#### Excerpted records

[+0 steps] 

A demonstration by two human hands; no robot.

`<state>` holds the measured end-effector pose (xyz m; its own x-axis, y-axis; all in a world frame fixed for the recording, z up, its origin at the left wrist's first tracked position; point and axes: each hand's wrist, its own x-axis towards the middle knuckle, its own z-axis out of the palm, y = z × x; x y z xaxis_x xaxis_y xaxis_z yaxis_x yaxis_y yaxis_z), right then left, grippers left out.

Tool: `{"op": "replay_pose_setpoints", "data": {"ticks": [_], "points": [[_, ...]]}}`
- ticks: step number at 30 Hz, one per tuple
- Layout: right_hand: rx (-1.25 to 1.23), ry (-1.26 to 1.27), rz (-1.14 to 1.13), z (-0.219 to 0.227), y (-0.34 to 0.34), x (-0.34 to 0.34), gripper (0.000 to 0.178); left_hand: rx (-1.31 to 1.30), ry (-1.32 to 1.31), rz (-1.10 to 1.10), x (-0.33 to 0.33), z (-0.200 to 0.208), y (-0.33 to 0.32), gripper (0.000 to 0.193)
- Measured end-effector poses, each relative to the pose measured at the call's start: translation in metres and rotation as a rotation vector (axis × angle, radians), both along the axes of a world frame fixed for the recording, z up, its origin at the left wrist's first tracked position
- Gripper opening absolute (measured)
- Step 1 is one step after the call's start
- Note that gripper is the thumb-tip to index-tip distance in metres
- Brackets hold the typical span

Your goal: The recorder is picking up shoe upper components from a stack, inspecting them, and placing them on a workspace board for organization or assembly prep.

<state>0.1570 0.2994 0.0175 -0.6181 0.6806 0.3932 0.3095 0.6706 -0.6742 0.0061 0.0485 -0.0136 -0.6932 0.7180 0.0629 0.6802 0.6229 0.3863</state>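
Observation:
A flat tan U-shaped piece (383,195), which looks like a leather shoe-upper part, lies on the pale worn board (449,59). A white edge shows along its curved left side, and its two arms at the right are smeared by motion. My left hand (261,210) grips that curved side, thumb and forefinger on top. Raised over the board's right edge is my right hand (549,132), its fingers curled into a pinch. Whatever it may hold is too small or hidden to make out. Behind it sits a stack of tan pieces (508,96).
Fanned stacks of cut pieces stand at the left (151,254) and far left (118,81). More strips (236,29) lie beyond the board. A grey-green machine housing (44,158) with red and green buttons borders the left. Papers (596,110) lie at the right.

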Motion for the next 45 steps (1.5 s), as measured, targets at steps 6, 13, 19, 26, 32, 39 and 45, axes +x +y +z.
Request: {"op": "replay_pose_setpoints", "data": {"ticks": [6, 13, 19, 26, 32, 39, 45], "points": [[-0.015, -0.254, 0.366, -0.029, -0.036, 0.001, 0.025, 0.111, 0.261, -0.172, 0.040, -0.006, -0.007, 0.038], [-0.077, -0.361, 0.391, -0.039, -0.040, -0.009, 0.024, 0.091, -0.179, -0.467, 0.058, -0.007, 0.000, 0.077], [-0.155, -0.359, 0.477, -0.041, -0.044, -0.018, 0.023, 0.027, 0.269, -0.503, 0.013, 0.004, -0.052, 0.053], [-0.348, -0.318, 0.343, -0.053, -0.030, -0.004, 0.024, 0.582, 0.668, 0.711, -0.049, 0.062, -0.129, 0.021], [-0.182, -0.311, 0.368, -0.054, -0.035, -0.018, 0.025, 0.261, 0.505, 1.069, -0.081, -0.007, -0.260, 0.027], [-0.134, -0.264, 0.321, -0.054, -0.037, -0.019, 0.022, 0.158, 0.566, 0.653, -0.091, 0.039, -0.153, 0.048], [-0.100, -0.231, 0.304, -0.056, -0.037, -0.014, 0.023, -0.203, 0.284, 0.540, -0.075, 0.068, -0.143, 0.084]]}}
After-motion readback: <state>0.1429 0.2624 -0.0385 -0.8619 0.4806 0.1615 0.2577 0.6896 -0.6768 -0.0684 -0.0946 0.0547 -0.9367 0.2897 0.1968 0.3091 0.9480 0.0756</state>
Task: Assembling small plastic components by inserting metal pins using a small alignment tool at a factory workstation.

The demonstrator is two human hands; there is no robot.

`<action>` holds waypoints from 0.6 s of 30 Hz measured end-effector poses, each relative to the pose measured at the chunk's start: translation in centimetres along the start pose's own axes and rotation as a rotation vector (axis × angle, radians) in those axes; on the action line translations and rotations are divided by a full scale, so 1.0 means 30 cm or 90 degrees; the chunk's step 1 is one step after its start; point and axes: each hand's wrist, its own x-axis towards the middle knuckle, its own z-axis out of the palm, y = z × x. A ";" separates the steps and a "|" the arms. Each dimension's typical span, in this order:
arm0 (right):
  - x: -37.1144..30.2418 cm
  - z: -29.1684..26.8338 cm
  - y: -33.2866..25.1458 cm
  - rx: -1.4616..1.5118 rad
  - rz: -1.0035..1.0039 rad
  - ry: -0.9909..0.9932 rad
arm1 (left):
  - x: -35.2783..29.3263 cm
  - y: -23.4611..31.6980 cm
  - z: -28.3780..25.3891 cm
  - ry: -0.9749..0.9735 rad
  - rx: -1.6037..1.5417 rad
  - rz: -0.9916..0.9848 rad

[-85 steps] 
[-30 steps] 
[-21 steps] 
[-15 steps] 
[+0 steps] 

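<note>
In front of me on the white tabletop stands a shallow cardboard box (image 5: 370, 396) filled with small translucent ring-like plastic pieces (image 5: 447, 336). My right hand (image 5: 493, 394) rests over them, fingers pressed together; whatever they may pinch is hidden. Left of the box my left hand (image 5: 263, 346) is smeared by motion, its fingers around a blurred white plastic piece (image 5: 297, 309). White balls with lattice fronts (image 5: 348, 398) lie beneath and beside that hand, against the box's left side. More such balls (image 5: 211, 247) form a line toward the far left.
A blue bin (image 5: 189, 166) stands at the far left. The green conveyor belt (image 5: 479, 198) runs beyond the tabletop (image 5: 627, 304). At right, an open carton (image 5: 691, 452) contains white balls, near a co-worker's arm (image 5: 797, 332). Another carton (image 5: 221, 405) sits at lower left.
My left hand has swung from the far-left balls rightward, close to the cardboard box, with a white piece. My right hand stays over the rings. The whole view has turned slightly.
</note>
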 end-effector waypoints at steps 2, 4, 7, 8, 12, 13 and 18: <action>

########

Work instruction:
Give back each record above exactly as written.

Response below:
[+0 steps] 

A demonstration by two human hands; no robot.

`<state>` holds the measured end-effector pose (xyz m; its own x-axis, y-axis; all in a world frame fixed for the recording, z up, its origin at the left wrist's first tracked position; point and axes: each hand's wrist, its own x-axis towards the middle knuckle, its own z-axis out of the palm, y = z × x; x y z xaxis_x xaxis_y xaxis_z yaxis_x yaxis_y yaxis_z), right then left, grippers left out.

Tool: `{"op": "replay_pose_setpoints", "data": {"ticks": [_], "points": [[_, ...]]}}`
- ticks: step number at 30 Hz, one per tuple
- Layout: right_hand: rx (-1.25 to 1.23), ry (-1.26 to 1.27), rz (-1.14 to 1.13), z (-0.219 to 0.227), y (-0.34 to 0.34), x (-0.34 to 0.34), gripper (0.000 to 0.178); left_hand: rx (-1.31 to 1.30), ry (-1.32 to 1.31), rz (-1.10 to 1.10), x (-0.33 to 0.33), z (-0.200 to 0.208), y (-0.33 to 0.32), gripper (0.000 to 0.193)
- Measured end-effector poses, each relative to the pose measured at the call's start: translation in metres and rotation as a rotation vector (axis × angle, radians), both along the axes of a world frame fixed for the recording, z up, its origin at the left wrist's first tracked position
- Gripper opening absolute (measured)
- Step 1 is one step after the call's start
- Note that gripper is the thumb-tip to index-tip distance in metres
- Brackets hold the typical span

Your goal: The recorder is picking up shoe upper components from a stack, inspecting them, and placing them on a workspace board for organization or assembly prep.

<state>0.1570 0.2994 0.0175 -0.6181 0.6806 0.3932 0.3095 0.6706 -0.6742 0.0061 0.0485 -0.0136 -0.6932 0.7180 0.0629 0.6802 0.6229 0.3863</state>
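Observation:
A flat tan U-shaped piece (383,195), which looks like a leather shoe-upper part, lies on the pale worn board (449,59). A white edge shows along its curved left side, and its two arms at the right are smeared by motion. My left hand (261,210) grips that curved side, thumb and forefinger on top. Raised over the board's right edge is my right hand (549,132), its fingers curled into a pinch. Whatever it may hold is too small or hidden to make out. Behind it sits a stack of tan pieces (508,96).
Fanned stacks of cut pieces stand at the left (151,254) and far left (118,81). More strips (236,29) lie beyond the board. A grey-green machine housing (44,158) with red and green buttons borders the left. Papers (596,110) lie at the right.
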
Motion for the next 45 steps (1.5 s), as measured, targets at steps 6, 13, 19, 26, 32, 39 and 45, axes +x +y +z.
Request: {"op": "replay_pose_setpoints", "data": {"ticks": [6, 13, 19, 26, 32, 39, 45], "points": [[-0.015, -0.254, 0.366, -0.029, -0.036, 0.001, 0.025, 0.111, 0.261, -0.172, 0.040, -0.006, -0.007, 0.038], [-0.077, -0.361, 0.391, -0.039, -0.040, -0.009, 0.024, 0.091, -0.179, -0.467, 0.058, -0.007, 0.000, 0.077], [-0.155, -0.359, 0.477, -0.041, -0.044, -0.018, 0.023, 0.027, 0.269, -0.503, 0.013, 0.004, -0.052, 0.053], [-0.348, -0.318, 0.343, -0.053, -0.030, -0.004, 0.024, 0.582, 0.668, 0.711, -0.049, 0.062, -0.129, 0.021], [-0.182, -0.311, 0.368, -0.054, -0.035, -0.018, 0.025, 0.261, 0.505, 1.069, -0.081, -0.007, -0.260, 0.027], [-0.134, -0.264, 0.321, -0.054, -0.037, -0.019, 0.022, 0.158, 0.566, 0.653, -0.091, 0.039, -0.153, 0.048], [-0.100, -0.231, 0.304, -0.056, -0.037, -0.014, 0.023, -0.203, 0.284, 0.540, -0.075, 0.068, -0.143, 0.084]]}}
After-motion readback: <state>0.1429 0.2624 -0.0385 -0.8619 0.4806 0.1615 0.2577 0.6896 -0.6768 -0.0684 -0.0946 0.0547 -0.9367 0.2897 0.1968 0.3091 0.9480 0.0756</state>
Task: Assembling small plastic components by inserting metal pins using a small alignment tool at a factory workstation.

The demonstrator is two human hands; there is no robot.

`<action>` holds waypoints from 0.6 s of 30 Hz measured end-effector poses, each relative to the pose measured at the chunk's start: translation in centimetres along the start pose's own axes and rotation as a rotation vector (axis × angle, radians) in those axes; on the action line translations and rotations are divided by a full scale, so 1.0 means 30 cm or 90 degrees; the chunk's step 1 is one step after its start; point and axes: each hand's wrist, its own x-axis towards the middle knuckle, its own z-axis out of the palm, y = z × x. A ";" separates the steps and a "|" the arms. Each dimension's typical span, in this order:
arm0 (right):
  - x: -37.1144..30.2418 cm
  - z: -29.1684..26.8338 cm
  - y: -33.2866..25.1458 cm
  - rx: -1.4616..1.5118 rad
  - rz: -1.0035..1.0039 rad
  - ry: -0.9909..0.9932 rad
arm1 (left):
  - x: -35.2783..29.3263 cm
  - y: -23.4611..31.6980 cm
  - z: -28.3780..25.3891 cm
  - ry: -0.9749..0.9735 rad
  - rx: -1.6037..1.5417 rad
  - rz: -0.9916..0.9848 rad

[-85 steps] 
[-30 steps] 
[-21 steps] 
[-15 steps] 
[+0 steps] 

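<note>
In front of me on the white tabletop stands a shallow cardboard box (image 5: 370, 396) filled with small translucent ring-like plastic pieces (image 5: 447, 336). My right hand (image 5: 493, 394) rests over them, fingers pressed together; whatever they may pinch is hidden. Left of the box my left hand (image 5: 263, 346) is smeared by motion, its fingers around a blurred white plastic piece (image 5: 297, 309). White balls with lattice fronts (image 5: 348, 398) lie beneath and beside that hand, against the box's left side. More such balls (image 5: 211, 247) form a line toward the far left.
A blue bin (image 5: 189, 166) stands at the far left. The green conveyor belt (image 5: 479, 198) runs beyond the tabletop (image 5: 627, 304). At right, an open carton (image 5: 691, 452) contains white balls, near a co-worker's arm (image 5: 797, 332). Another carton (image 5: 221, 405) sits at lower left.
My left hand has swung from the far-left balls rightward, close to the cardboard box, with a white piece. My right hand stays over the rings. The whole view has turned slightly.
</note>
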 end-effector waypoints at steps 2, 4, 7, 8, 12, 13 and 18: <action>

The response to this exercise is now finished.